Bestemmie Olimpiche per Angelica Liddell

La censura preventiva alla Prima Lettera di San Paolo ai Corinzi in prima italiana a Vicenza

Pubblicato il 30/08/2015 / di / ateatro n. 156

D’estate, si sa, anche gli animi si scaldano e i media sono affamati di notizie. Così, dopo la pseudopolemica sulla pipì a Santarcangelo (che almeno è partita dopo la replica dello spettacolo di Seghal), è esplosa la polemica preventiva per lo spettacolo di e con Angelica Liddell al Teatro Olimpico di Vicenza, dopo che il suo Prima Lettera di San Paolo ai Corinzi, Cantata BWV 4, Christ Lag in Todesbanden. Oh, Charles! è stato già visto e applaudito in mezza Europa.
Il provincialismo dei talebani nostrani segue sempre lo stesso copione: ne abbiamo parlato solo qualche settimana fa (vedi Pisciare fuori dal vaso. Piccolo promemoria sugli scandali teatrali).
Sulla vicenda pubblichiamo l’intervento di Roberto Cuppone, storico del teatro, nonché consulente teatrale e accademico dell’Accademia Olimpica.
Segnaliamo anche l’intervento di Cesare Galla sulla stessa vicenda.

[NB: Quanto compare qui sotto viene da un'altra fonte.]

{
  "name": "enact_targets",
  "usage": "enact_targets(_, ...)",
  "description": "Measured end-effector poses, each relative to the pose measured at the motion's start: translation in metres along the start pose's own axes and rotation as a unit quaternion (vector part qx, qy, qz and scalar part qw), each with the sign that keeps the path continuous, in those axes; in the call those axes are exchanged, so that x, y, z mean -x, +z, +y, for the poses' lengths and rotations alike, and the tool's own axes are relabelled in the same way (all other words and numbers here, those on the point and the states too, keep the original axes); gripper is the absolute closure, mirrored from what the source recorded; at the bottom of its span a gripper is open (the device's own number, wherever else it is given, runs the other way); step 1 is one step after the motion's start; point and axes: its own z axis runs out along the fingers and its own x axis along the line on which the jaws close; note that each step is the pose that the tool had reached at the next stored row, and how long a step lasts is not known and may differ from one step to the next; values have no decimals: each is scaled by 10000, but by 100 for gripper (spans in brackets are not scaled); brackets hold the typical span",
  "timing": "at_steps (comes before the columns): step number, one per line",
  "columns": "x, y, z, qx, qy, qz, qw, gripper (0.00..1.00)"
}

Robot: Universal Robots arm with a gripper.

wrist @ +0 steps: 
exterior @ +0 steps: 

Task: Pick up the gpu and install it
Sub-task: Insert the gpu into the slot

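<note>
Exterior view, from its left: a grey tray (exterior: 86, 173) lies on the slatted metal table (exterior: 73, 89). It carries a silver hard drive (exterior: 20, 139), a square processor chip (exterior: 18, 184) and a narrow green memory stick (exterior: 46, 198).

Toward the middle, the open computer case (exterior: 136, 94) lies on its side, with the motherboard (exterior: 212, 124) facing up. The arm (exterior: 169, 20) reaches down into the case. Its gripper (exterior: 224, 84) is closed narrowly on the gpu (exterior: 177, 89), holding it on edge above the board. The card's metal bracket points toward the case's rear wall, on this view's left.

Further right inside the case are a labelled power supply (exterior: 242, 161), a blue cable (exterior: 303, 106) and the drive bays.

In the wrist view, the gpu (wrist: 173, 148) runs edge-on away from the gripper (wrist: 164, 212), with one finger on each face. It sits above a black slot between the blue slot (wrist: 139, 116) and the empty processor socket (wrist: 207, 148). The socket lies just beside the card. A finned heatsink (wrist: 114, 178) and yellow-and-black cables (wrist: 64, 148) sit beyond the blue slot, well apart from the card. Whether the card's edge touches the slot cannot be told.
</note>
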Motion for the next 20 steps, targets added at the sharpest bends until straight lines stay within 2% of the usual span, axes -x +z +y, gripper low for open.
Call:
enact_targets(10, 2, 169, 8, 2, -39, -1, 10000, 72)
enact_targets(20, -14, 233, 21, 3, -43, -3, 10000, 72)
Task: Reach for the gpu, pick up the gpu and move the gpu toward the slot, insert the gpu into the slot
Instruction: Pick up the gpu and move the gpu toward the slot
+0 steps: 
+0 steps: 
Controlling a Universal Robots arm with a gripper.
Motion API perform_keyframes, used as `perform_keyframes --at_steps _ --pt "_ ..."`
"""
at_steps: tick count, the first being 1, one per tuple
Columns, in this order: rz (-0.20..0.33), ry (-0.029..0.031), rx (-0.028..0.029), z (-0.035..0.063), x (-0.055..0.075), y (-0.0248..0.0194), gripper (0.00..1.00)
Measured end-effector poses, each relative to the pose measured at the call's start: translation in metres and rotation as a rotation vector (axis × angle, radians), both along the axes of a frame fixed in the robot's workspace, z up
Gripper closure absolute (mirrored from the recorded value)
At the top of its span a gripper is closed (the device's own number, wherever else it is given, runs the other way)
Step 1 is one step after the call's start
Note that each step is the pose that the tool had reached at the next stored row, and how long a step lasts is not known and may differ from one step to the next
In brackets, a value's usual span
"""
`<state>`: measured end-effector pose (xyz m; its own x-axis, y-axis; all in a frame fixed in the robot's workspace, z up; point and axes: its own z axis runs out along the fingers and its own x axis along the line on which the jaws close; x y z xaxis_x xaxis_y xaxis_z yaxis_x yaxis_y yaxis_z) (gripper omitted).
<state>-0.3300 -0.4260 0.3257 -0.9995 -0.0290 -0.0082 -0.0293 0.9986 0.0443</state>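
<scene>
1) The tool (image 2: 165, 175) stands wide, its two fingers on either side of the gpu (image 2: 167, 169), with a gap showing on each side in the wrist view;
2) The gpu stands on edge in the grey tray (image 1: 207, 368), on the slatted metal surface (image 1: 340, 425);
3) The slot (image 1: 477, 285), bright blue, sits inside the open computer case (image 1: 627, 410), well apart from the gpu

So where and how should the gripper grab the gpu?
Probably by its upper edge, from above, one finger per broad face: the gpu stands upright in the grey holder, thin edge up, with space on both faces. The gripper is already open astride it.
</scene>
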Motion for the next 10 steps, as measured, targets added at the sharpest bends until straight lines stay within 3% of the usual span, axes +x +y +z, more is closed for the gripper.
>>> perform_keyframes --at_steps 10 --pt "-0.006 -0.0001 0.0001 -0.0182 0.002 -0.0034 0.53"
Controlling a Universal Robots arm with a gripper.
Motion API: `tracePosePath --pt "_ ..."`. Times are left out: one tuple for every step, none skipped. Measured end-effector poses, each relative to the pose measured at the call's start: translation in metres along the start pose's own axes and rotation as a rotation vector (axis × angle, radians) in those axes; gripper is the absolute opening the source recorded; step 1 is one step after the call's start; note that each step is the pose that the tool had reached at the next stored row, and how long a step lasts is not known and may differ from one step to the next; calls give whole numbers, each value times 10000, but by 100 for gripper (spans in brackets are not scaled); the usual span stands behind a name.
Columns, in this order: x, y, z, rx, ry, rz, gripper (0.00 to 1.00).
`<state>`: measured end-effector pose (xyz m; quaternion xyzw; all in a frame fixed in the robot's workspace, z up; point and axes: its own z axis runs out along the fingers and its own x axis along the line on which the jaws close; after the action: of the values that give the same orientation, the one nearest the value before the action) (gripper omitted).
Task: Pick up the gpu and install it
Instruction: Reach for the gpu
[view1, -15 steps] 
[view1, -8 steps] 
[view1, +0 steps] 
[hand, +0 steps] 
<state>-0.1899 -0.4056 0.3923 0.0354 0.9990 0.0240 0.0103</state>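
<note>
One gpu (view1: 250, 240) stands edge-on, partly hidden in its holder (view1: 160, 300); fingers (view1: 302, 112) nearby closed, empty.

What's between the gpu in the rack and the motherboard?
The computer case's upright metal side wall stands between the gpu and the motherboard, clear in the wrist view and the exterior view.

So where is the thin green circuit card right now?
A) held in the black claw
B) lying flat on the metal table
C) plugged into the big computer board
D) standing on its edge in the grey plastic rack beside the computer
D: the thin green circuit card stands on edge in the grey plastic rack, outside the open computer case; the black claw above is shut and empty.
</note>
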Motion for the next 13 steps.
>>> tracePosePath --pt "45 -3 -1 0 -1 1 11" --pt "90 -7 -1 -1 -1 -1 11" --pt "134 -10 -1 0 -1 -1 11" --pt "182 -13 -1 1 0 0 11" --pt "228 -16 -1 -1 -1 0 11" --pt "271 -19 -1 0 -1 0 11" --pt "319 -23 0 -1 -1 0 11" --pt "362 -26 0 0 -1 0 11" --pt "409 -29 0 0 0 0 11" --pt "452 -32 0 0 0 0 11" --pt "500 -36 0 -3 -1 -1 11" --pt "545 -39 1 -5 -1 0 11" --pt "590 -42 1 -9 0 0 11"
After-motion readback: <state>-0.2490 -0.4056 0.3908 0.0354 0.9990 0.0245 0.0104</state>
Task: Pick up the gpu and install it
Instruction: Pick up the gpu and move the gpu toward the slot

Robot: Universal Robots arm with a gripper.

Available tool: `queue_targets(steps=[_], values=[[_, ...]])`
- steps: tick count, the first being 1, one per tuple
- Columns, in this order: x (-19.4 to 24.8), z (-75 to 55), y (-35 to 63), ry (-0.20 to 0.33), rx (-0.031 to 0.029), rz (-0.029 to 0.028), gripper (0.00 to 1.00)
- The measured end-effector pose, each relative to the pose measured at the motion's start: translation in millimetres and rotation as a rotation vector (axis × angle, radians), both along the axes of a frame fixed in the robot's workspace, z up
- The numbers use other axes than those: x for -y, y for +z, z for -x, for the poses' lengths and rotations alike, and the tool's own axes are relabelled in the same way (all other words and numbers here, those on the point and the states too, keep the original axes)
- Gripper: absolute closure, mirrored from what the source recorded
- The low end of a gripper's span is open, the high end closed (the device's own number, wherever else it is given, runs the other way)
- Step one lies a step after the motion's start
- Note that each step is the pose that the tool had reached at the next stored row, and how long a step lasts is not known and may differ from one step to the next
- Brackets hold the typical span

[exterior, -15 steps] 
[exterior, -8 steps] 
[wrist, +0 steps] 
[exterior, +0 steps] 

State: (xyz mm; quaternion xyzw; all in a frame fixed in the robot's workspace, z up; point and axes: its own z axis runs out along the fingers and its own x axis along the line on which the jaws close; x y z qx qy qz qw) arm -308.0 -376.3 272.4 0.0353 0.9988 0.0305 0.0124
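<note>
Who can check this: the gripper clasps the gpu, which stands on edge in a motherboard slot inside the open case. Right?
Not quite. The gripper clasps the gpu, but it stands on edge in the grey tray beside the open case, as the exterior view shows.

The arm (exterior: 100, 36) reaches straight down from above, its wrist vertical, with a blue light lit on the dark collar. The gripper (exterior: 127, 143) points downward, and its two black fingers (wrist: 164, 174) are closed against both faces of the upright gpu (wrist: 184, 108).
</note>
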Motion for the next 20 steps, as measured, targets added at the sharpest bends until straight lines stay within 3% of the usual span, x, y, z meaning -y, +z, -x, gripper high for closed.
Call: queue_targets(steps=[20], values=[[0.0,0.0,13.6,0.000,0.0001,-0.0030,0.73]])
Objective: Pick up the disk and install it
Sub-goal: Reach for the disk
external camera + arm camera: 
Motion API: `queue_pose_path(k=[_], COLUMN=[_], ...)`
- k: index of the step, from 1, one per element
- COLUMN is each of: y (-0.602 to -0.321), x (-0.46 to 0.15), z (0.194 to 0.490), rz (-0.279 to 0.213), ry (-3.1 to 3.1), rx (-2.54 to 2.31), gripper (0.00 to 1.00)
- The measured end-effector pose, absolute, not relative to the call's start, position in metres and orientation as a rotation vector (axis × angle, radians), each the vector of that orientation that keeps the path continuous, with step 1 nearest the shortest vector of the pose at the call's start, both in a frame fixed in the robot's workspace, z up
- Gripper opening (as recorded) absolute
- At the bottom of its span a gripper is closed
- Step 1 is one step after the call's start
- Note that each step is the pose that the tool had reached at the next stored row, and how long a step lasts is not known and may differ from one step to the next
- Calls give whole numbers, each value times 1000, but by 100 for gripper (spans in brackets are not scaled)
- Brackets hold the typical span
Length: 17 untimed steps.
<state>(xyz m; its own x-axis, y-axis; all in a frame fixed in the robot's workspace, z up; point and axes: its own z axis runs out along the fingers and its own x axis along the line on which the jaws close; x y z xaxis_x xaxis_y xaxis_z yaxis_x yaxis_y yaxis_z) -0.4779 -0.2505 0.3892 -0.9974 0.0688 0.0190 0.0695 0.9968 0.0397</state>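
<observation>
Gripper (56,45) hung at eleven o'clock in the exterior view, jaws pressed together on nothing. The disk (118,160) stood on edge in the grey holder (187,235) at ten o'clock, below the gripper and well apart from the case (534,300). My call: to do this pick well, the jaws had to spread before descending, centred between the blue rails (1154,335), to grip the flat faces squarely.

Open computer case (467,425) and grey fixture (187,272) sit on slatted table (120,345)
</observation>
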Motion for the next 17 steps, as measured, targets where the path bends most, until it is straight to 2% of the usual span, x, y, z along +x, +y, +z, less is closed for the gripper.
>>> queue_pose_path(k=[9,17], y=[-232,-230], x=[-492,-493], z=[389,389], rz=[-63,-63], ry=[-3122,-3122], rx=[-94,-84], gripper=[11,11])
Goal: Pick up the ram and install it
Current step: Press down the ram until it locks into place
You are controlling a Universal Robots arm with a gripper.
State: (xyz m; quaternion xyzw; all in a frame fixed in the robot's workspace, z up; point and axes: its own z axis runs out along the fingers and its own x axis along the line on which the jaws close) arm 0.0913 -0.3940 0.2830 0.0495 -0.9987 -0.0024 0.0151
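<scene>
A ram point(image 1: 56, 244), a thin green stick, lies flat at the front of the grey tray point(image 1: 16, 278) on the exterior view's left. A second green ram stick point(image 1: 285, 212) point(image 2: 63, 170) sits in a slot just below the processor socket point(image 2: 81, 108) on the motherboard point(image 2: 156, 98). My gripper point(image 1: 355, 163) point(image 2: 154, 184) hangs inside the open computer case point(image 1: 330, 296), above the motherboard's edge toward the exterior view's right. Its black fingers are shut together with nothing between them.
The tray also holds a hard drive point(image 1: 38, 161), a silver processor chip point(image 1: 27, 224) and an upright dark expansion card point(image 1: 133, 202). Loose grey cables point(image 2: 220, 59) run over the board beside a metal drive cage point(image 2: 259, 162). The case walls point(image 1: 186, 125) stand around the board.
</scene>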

Angélica Liddell, Prima Lettera di San Paolo ai Corinzi

In un’intervista concessa ad Anna Bandettini su “la Repubblica” il 21 agosto, Angélica Liddell parla del suo debutto con Prima Lettera di San Paolo ai Corinzi, Cantata BWV 4, Christ Lag in Todesbanden. Oh, Charles!, in prima nazionale al Teatro Olimpico di Vicenza, per il Ciclo degli Spettacoli Classici, 18 e 19 settembre (vi conviene prenotare, col casino che è successo, sarà tutto pieno). Si fa scappare “sangue”, “crocefisso”, “masturbazione”, in catalano? in inglese? in che ordine? Apriti cielo.
Legulei e legaioli locali si lacerano le vesti, in nome della religiosità, della classicità, dell’olimpità o di qualche altra imprecisata -ità; le autorità autorizzano, i teatranti teatralizzano, ex ministri amministrano; il polverone si alza; Salvini e Storace ne fiutano gli afrori mediatici e sciacallano. Si invoca la cancellazione dello spettacolo, si minacciano occupazioni, si chiedono dimissioni e pene corporali (il cilicio per il presidente del Teatro Comunale? la cintura di castità per Emma Dante?). Ad libitum. In ogni replica ricorrono come un mantra quelle tre parole, diversamente combinate: “crocifisso e sangue”, “masturbazione e crocifisso”, “sangue e masturbazione”, senza un’idea chiara né della effettiva successione, né dell’eventuale versamento di liquidi, perché in effetti al momento l’unica che sembra avere visto lo spettacolo è l’ignara e meritoria Bandettini (a cui intanto è molto piaciuto).
Non entro nel merito di queste posizioni aprioristiche (cioè politiche), siano scandalistiche o buoniste; parlo di cose concrete, quelle con cui sono abituato a lavorare, e cioè di fantasmi. I fantasmi che agita il teatro, e che in questi giorni, come da duemilacinquecento anni, turbano i nostri sonni (sperando, almeno da parte nostra di saltimbanchi, che il risultato sia catarsi – in veneto, ‘trovarsi’, parola che forse può essere capita, a loro modo, anche dai moralisti).
A ben guardare, quei “classici” di cui questi Polemisti Estemporanei (PE) si riempiono la bocca sono per l’appunto storie di madri che ammazzano i figli (Medea), se li scopano (Fedra), si accoppiano con animali (Pasifae), salvo scoprire poi che il toro era un dio (zoofilia? blasfemia? abigeato?); storie di dei capricciosi e patologici, dove un dio strafatto se la fa addosso (Le rane) o dove per salire in cielo bisogna cavalcare uno scarabeo stercorario (Le nuvole). I PE dimenticano che il “tempio” di cui paventano lo scempio, il Teatro Olimpico, è la fissazione ad aeternum, in tre ordini architettonici, della casa di uno che ha ammazzato suo padre e copulato con sua madre (a ben vedere, un immigrato dai dubbi rapporti con la Sfinge nordafricana; che fosse anche disabile, spero non dia fastidio). Dal che del resto nessuno ha mai dedotto che l’architetto (Palladio, ndr) fosse uno sporcaccione o un voyeur.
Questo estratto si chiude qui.